MI triggers an intense inflammatory response in the myocardium that is characterized by recruitment of neutrophils, macrophages, and monocytes.⁶ These leucocytes promote repairment of infarcted hearts by phagocytizing dead tissue and providing growth factors that support angiogenesis and ECM synthesis.³⁰ However, they also release inflammatory mediators, such as cytokines and reactive oxygen species, which damage nearby cardiomyocytes that survived the ischaemic injury. Matrix metalloproteinases released from leucocytes will disrupt ECM remodelling after MI. The risk of rupture correlates with the magnitude of inflammatory cell infiltration.⁶^,²⁴^,³⁰ Global deletion of matrix metalloproteinases such as MMP28 prevents cardiac rupture after MI,³¹ while increased leucocyte recruitment and activation caused by global growth/differentiation factor 15 deficiency increases cardiac rupture after MI.³¹^,³² Interestingly, we observed that cardiomyocyte-specific deletion of HSPB1 increased the magnitude and duration of MI-induced recruitment of neutrophils and macrophages. Recent evidence suggests an innate immune pathway known as the ‘inflammasomes’ during MI injury.
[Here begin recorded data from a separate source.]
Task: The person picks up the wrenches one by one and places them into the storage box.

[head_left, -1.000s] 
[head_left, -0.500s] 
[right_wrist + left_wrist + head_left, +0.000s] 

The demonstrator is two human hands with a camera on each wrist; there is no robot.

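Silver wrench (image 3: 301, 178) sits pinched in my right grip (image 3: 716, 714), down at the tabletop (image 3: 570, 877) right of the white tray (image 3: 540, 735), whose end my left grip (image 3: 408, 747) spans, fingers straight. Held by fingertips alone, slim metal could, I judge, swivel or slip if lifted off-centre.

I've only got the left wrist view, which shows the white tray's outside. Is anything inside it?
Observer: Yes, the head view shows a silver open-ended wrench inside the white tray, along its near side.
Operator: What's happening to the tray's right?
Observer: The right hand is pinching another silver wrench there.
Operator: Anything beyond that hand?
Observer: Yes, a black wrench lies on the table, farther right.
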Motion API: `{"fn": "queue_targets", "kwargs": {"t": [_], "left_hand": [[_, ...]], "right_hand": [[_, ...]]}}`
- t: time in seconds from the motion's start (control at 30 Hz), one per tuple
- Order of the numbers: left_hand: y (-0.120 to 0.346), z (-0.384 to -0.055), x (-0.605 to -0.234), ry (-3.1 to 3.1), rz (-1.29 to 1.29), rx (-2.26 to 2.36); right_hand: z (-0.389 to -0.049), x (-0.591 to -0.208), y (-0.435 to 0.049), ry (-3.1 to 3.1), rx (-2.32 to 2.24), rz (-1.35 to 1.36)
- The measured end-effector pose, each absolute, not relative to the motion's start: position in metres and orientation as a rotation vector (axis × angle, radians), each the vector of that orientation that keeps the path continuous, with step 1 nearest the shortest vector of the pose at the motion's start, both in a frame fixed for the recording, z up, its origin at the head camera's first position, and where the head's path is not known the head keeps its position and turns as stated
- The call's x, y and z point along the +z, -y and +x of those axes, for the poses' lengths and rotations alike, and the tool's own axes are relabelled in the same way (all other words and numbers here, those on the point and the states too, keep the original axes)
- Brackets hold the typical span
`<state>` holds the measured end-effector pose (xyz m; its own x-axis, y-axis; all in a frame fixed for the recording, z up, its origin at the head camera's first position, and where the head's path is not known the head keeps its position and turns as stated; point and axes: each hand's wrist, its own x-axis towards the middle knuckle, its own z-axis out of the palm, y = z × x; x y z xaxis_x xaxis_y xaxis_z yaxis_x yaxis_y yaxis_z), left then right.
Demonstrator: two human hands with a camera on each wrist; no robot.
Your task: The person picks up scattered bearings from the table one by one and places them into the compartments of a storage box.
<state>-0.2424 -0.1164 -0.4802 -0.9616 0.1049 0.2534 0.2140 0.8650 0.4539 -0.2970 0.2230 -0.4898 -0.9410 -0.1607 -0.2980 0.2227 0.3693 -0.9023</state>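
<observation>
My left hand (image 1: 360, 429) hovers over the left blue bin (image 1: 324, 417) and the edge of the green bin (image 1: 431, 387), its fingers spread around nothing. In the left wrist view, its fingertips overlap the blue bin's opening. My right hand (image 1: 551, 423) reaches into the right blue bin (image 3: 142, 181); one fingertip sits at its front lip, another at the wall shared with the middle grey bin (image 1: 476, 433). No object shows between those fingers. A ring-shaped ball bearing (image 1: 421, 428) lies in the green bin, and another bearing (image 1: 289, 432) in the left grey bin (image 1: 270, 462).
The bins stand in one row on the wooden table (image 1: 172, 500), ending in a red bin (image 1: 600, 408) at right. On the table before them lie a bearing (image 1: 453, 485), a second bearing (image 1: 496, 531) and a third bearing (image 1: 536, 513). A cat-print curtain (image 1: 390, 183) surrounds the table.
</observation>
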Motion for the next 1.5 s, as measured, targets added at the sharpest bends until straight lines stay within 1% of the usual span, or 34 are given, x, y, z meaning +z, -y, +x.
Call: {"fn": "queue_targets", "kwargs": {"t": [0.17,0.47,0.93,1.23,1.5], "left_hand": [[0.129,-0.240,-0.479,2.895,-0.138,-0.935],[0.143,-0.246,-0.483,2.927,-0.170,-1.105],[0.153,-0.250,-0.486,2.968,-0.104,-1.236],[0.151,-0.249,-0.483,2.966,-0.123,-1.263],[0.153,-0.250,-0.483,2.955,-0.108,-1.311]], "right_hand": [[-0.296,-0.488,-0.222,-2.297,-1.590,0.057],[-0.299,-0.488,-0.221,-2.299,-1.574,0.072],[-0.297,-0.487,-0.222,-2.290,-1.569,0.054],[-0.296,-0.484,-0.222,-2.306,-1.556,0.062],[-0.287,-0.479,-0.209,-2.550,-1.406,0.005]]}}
The formation of the inflammasome results in additional impairment of functional myocardium and adverse cardiac remodelling after MI, leading to HF.³³^,³⁴ The inflammasome is a large multiprotein complex that is formed in the cytosol in response to danger signals released by dying cardiomyocytes and degraded ECM.³⁴^,³⁵ Most inflammasomes typically contain one of the NLR family proteins (NLRP1, NLRP3, NLRP6, NLRP7, NLRP12, and NLRC4), apoptosis-associated speck-like protein containing a caspase recruitment domain. Investigations demonstrate that inflammasomes drive expression of certain inflammatory expression mediators such as IL-1β, that serve as early and prominent mediators for inflammatory responses after MI. Inhibiting inflammasome formation limits infarct size and cardiac remodelling after MI.³³^,³⁶ Interestingly, the MI-induced up-regulation of cytokines and genes related to inflammasome signalling (see Supplementary material online, Figure S13) was augmented in Hspb1⁻^/⁻ mice. Taken together, our data suggest a cardiomyocyte-specific role for HSPB1 in the recruitment of leucocytes in MI hearts. These augmented inflammatory responses promote adverse remodelling, impair cardiac function, and increase the risk of cardiac rupture in Hspb1⁻^/⁻ mice post-MI.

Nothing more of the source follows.